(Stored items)

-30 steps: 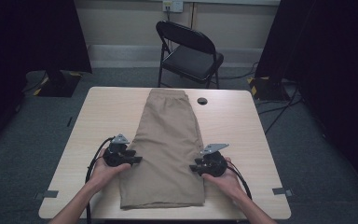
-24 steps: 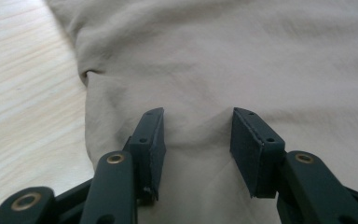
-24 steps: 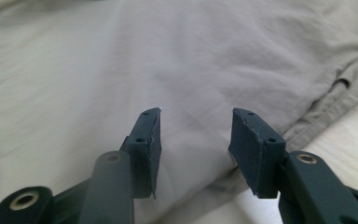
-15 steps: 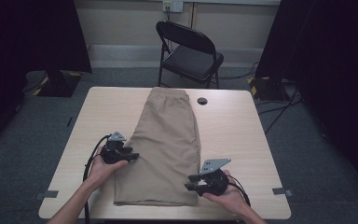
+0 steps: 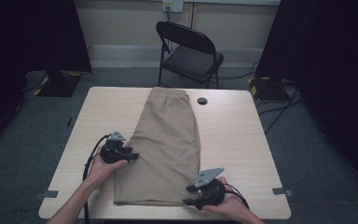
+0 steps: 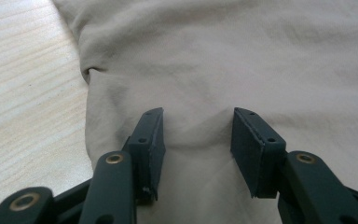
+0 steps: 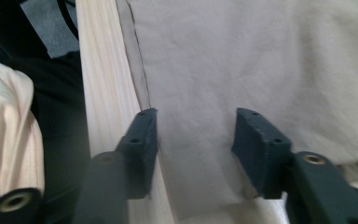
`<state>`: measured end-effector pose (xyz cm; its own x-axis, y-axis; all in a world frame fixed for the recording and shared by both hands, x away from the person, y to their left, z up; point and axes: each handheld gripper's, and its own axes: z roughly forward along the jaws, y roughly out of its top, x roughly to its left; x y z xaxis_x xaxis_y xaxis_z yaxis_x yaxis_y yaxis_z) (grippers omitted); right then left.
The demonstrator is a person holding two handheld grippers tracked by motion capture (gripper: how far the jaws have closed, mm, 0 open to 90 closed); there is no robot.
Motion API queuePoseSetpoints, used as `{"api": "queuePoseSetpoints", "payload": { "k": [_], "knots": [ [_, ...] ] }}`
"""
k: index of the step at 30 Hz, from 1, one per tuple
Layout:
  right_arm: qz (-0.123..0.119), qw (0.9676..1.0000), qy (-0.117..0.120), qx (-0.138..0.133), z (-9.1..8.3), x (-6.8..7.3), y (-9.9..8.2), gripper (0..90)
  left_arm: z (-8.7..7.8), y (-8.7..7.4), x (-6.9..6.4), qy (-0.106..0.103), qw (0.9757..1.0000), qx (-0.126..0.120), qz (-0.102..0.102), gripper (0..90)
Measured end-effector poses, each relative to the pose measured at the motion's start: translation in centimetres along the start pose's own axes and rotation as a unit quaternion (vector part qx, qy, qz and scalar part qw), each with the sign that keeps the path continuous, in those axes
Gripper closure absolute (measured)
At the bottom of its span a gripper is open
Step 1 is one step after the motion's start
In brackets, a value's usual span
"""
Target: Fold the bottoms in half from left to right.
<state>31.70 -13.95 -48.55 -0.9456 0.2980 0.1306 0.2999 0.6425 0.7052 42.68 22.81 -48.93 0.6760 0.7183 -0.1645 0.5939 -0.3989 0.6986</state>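
My left jaws (image 6: 196,140) straddle a shorts (image 5: 168,144) fold unclamped; right jaws (image 7: 196,149), just opening at five o'clock, could snag the hem.

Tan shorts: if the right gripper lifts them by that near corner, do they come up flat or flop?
Probably flop: the tan shorts lie limp on the table and bunch into a soft ridge between the left gripper jaws. Likely light; the cloth looks thin at the hem under the right gripper. Pushed, they would probably wrinkle rather than slide whole.
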Motion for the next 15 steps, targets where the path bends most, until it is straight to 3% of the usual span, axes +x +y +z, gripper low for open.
{"api": "queuePoseSetpoints", "payload": {
  "k": [4,15],
  "knots": [
    [-0.009,0.9999,0.001,0.008,0.24,0.08,-0.22,42.5,0.01,0.01,-0.03,0.000,1.0000,0.000,0.001,53.7],
    [-0.043,0.9990,-0.013,0.003,0.51,0.51,-0.55,42.2,0.02,0.02,-0.01,0.000,1.0000,0.001,0.000,53.7]
  ]
}}
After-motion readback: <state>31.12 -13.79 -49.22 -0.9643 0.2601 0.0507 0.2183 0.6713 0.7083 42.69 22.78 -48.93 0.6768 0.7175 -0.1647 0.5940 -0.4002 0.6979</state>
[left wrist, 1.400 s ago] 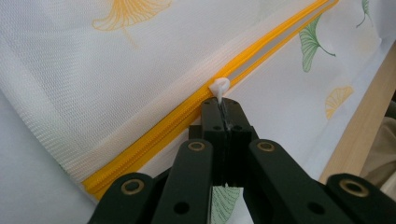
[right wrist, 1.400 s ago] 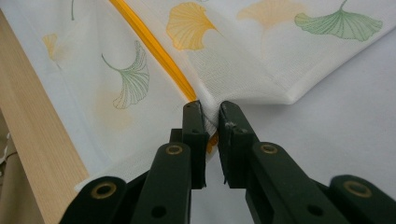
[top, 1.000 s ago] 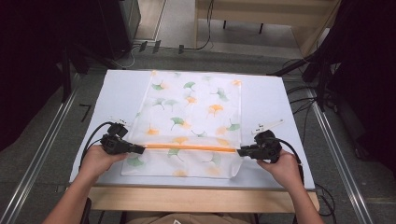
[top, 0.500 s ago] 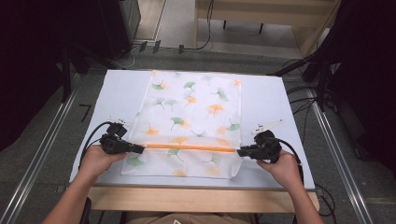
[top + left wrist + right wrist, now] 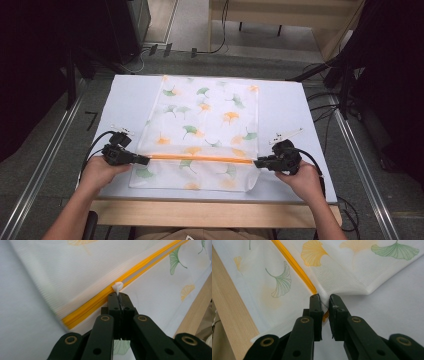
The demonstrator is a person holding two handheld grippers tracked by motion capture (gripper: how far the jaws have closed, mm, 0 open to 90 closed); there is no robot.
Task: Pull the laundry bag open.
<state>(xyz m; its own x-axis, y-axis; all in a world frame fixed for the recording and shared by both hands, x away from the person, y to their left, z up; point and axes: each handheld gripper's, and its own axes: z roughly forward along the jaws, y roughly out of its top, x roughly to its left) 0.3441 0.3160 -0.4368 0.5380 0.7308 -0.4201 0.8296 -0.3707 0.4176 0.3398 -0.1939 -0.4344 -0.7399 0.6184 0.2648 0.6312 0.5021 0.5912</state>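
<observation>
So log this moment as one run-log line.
left gripper: shut on zipper pull | right gripper: shut on bag edge | mesh bag: flat on table

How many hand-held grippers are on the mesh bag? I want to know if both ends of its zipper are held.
2. The left hand-held gripper pinches the white zipper pull at the left end; the right hand-held gripper clamps the mesh bag at the orange zipper's right end.

We see the mesh bag (image 5: pixel 202 131) lying flat on the bench (image 5: pixel 127 102), reaching from its far edge almost to its near edge, slightly left of centre. The zipper (image 5: pixel 200 158) runs across the bag's near part, with the left claw (image 5: pixel 146 160) at its left end and the right claw (image 5: pixel 257 163) at its right end. The zipper pull (image 5: pixel 117 286) seems to sit just beyond the left claw's tips.
</observation>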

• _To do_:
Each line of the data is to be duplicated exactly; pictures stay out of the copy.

• _Reply to the exercise_:
-30 steps: 
-24 steps: 
-24 steps: 
-15 steps: 
+0 steps: 
+0 steps: 
+0 steps: 
`<state>`: measured end-effector pose (xyz cm; its own x-axis, y-axis; all in a world frame fixed for the recording and shared by both hands, x away from the person, y to their left, z up; point and axes: each handheld gripper's, and its own axes: z roughly forward along the jaws, y roughly out of its top, x roughly to its left; x y z xaxis_x xaxis_y xaxis_z yaxis_x yaxis_y yaxis_z) (grippers omitted); right then left.
The demonstrator is a person holding two handheld grippers tracked by motion capture (gripper: how far the jaws have closed, mm, 0 open to 90 closed); there is no robot.
Motion API queuePoseSetpoints, used as `{"api": "queuePoseSetpoints", "payload": { "k": [_], "knots": [ [_, ...] ] }}`
"""
k: index of the step at 30 Hz, from 1, one per tuple
Layout:
  right_arm: qz (-0.123..0.119), qw (0.9676..1.0000), qy (-0.117..0.120), qx (-0.138..0.133), z (-9.1..8.3), x (-6.8..7.3), y (-9.9..8.2), gripper (0..90)
  left_arm: z (-8.7..7.8), y (-8.7..7.4), x (-6.9..6.4), qy (-0.106..0.103), qw (0.9757..1.0000), qx (-0.126..0.120), qz (-0.102..0.102), gripper (0..90)
Measured end-effector poses, each relative to the pose measured at the motion's start: translation in centimetres along the start pose's own axes and rotation as a unit quaternion (vector part qx, qy, qz and scalar part qw), each with the sign that keeps the path continuous, in those axes
Gripper closure absolute (measured)
At the bottom of its span a gripper is open
Step 1 is one step after the motion's start
In brackets, a value's usual span
"""
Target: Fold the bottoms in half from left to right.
<state>31.70 -13.95 -48.55 -0.9456 0.2980 0.1306 0.2999 0.6425 0.7052 42.68 22.81 -48.93 0.6760 0.7183 -0.1645 0.5939 -0.3989 0.6986</state>
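My left jaws (image 6: 196,140) straddle a shorts (image 5: 168,144) fold unclamped; right jaws (image 7: 196,149), just opening at five o'clock, could snag the hem.

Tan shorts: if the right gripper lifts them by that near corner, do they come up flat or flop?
Probably flop: the tan shorts lie limp on the table and bunch into a soft ridge between the left gripper jaws. Likely light; the cloth looks thin at the hem under the right gripper. Pushed, they would probably wrinkle rather than slide whole.
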Motion for the next 15 steps, targets where the path bends most, until it is straight to 3% of the usual span, axes +x +y +z, gripper low for open.
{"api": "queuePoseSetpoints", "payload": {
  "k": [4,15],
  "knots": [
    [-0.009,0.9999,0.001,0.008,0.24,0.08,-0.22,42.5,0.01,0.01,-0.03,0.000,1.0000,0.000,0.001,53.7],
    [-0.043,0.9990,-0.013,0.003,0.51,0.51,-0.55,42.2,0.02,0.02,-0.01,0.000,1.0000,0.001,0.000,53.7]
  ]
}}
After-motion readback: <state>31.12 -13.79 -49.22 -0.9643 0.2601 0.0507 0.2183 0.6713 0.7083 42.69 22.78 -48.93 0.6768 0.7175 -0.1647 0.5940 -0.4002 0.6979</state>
[left wrist, 1.400 s ago] 
[right wrist, 1.400 s ago] 
[top, 1.000 s ago] 
[top, 0.500 s ago] 
[top + left wrist + right wrist, now] 
The demonstrator is a person holding two handheld grippers tracked by motion capture (gripper: how far the jaws have closed, mm, 0 open to 90 closed); there is no robot.
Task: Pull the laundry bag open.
<state>(xyz m; its own x-axis, y-axis; all in a world frame fixed for the recording and shared by both hands, x away from the person, y to their left, z up; point and axes: each handheld gripper's, and its own axes: z roughly forward along the jaws, y roughly out of its top, x roughly to its left) 0.3441 0.3160 -0.4368 0.5380 0.7308 -0.4201 0.8296 -0.3707 0.4176 0.3398 -0.1939 -0.4344 -0.7399 0.6184 0.2648 0.6312 0.5021 0.5912</state>
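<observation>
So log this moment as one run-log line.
left gripper: shut on zipper pull | right gripper: shut on bag edge | mesh bag: flat on table

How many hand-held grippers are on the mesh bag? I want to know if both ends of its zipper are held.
2. The left hand-held gripper pinches the white zipper pull at the left end; the right hand-held gripper clamps the mesh bag at the orange zipper's right end.

We see the mesh bag (image 5: pixel 202 131) lying flat on the bench (image 5: pixel 127 102), reaching from its far edge almost to its near edge, slightly left of centre. The zipper (image 5: pixel 200 158) runs across the bag's near part, with the left claw (image 5: pixel 146 160) at its left end and the right claw (image 5: pixel 257 163) at its right end. The zipper pull (image 5: pixel 117 286) seems to sit just beyond the left claw's tips.
</observation>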

Nothing remains to be added to the output.